Se finora gli yuan erano serviti soltanto per qualche château della zona di Bordeaux, passati da storiche famiglie di vigneron francesi a rampanti proprietari cinesi, stavolta, il colpo messo a segno da un ricco imprenditore dei casinò, è una vera pugnalata al cuore dell’orgoglio francese: il miliardario, infatti, si è aggiudicato, per 8 milioni di euro, lo Château di Gevrey-Chambertin. È la prima volta che un investitore dell’Estremo Oriente si avventura nel cuore della produzione più preziosa di Francia, acquistando, oltre alle vigne (due ettari da cui nascono 12.000 bottiglie all’anno, alcune delle quali “premier cru” e “grand cru”) anche un castello antico di inestimabile valore.

La notizia, diffusa dall’inserto economico di Le Figaro, è di quelle destinate a indispettire i francesi più di qualsiasi cosa, perché se il Bordeaux è il vino per antonomasia del paese, la Borgogna è la produzione della Francia profonda. Otto milioni di euro sono una bella cifra, ed è quanto l’anonimo Paperone di Macao ha dovuto investire per convincere la famiglia Masson, al timone di Gevrey-Chambertin dal 1858, a fare le valigie, abbandonando anche il castello, un monumento storico costruito fra l’XI e il XIII secolo. Un “raid” che ha lasciato di stucco i produttori locali, finora al riparo da queste operazioni: i cinesi, infatti, si erano limitati finora ad acquistare, per cifre fra i 2 e i 5 milioni, alcuni château della regione di Bordeaux, di livello più modesto rispetto allo Gevrey-Chambertin.
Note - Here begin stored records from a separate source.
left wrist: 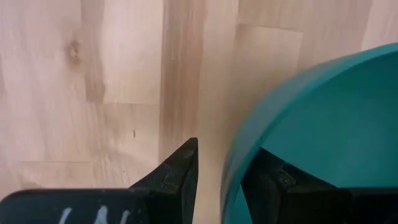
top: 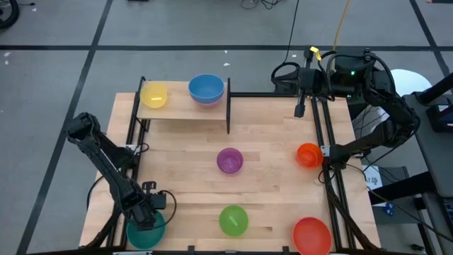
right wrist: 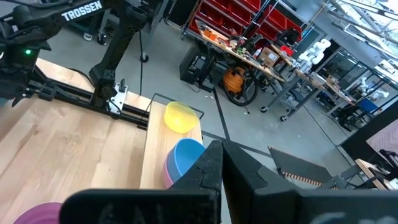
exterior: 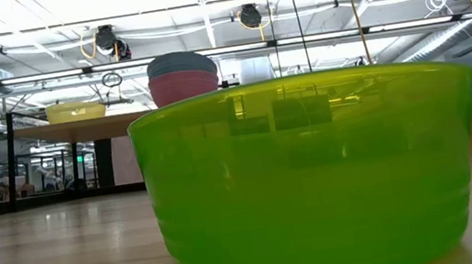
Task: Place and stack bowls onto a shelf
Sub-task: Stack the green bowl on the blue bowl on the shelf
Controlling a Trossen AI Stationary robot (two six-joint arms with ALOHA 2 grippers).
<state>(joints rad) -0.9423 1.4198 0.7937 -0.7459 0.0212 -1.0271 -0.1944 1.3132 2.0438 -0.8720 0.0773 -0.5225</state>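
Observation:
My left gripper point(top: 151, 211) hangs open over the teal bowl point(top: 145, 232) at the table's near left corner, pointing down. In the left wrist view its two fingers point(left wrist: 181, 174) stand on either side of the teal bowl's rim point(left wrist: 231, 174), one outside and one inside. On the shelf point(top: 182, 110) sit a yellow bowl point(top: 153, 94) and a blue bowl point(top: 206, 88) nested in a pink one point(exterior: 183, 86). Purple point(top: 229, 161), green point(top: 233, 220), orange point(top: 308, 154) and red point(top: 311, 235) bowls rest on the tabletop. My right gripper point(right wrist: 221, 163) waits shut and raised at the far right.
The shelf's thin black posts point(top: 228, 113) rise at the table's far left. Black frame rails point(top: 329, 177) run along the table's right side, close to the orange bowl. The green bowl point(exterior: 311, 172) fills the low view.

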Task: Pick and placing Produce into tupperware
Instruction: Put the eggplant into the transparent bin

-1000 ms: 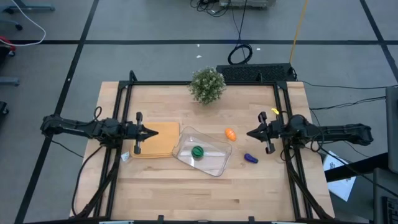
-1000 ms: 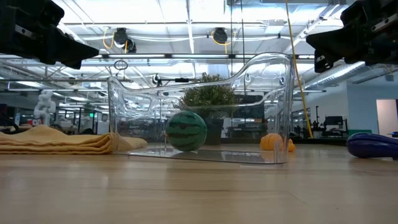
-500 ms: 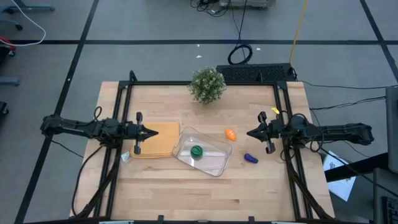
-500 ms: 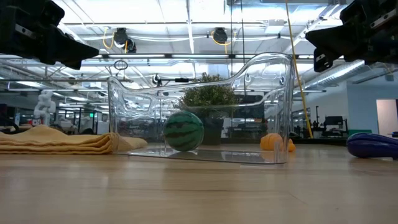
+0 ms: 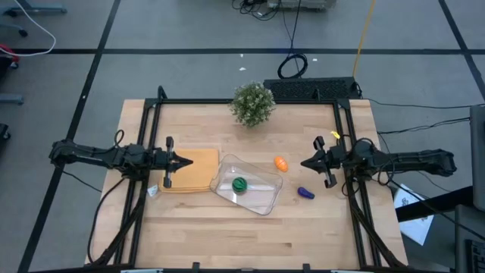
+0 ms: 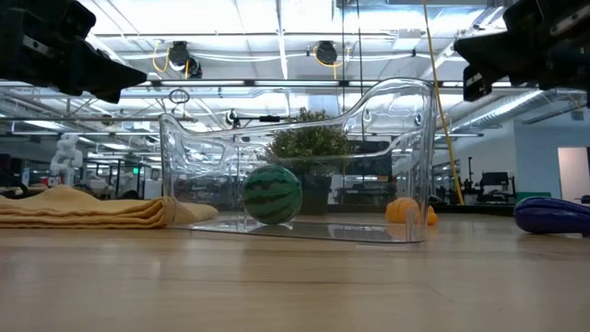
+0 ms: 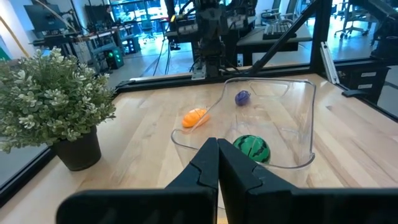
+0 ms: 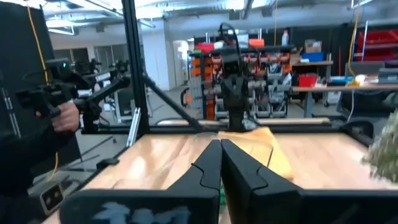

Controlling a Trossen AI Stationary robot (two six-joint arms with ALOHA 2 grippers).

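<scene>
The clear tupperware [image 5: 261, 199] lies mid-table, resting on its flat bottom. The round green piece [image 5: 240, 183] sits inside it on that bottom [image 6: 274, 194]. The orange piece [image 5: 281, 163] lies on the wood just beyond the tupperware's far right corner. The purple piece [image 5: 305, 192] lies on the table to its right. My left gripper [image 5: 189, 161] hovers shut over the tan mat, left of the tupperware, pointing at it [image 7: 217, 146]. My right gripper [image 5: 303, 162] hovers shut, right of the orange piece, with nothing in it [image 8: 221, 149].
A folded tan mat [image 5: 198, 171] lies against the tupperware's left side. A potted bushy plant [image 5: 252, 104] stands at the far edge's middle. Black frame rails [image 5: 148, 152] run along the left, right and far sides. A person's hand [image 8: 62, 115] shows beyond the table.
</scene>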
Un’acquisizione simbolica, pur se in una dimensione molto relativa (12.000 bottiglie su un totale dell’intera Borgogna di 3,6 milioni di bottiglie), ma destinata a lasciare il segno. A reagire per primi sono stati quelli del sindacato dei vignaioli, che temono “un’invasione di investitori stranieri in Borgogna”, e ricordano che “15 anni fa, quando un giapponese si propose di acquistare la proprietà Romaneé-Conti (uno dei più grandi vini di Borgogna) fu il governo a intervenire per impedirlo”. Intanto, in assenza di dettagli sull’identità del nuovo proprietario cinese e sulle sue strategie di produzione e commercializzazione, per il momento a gestire la proprietà rimarranno due vignaioli locali.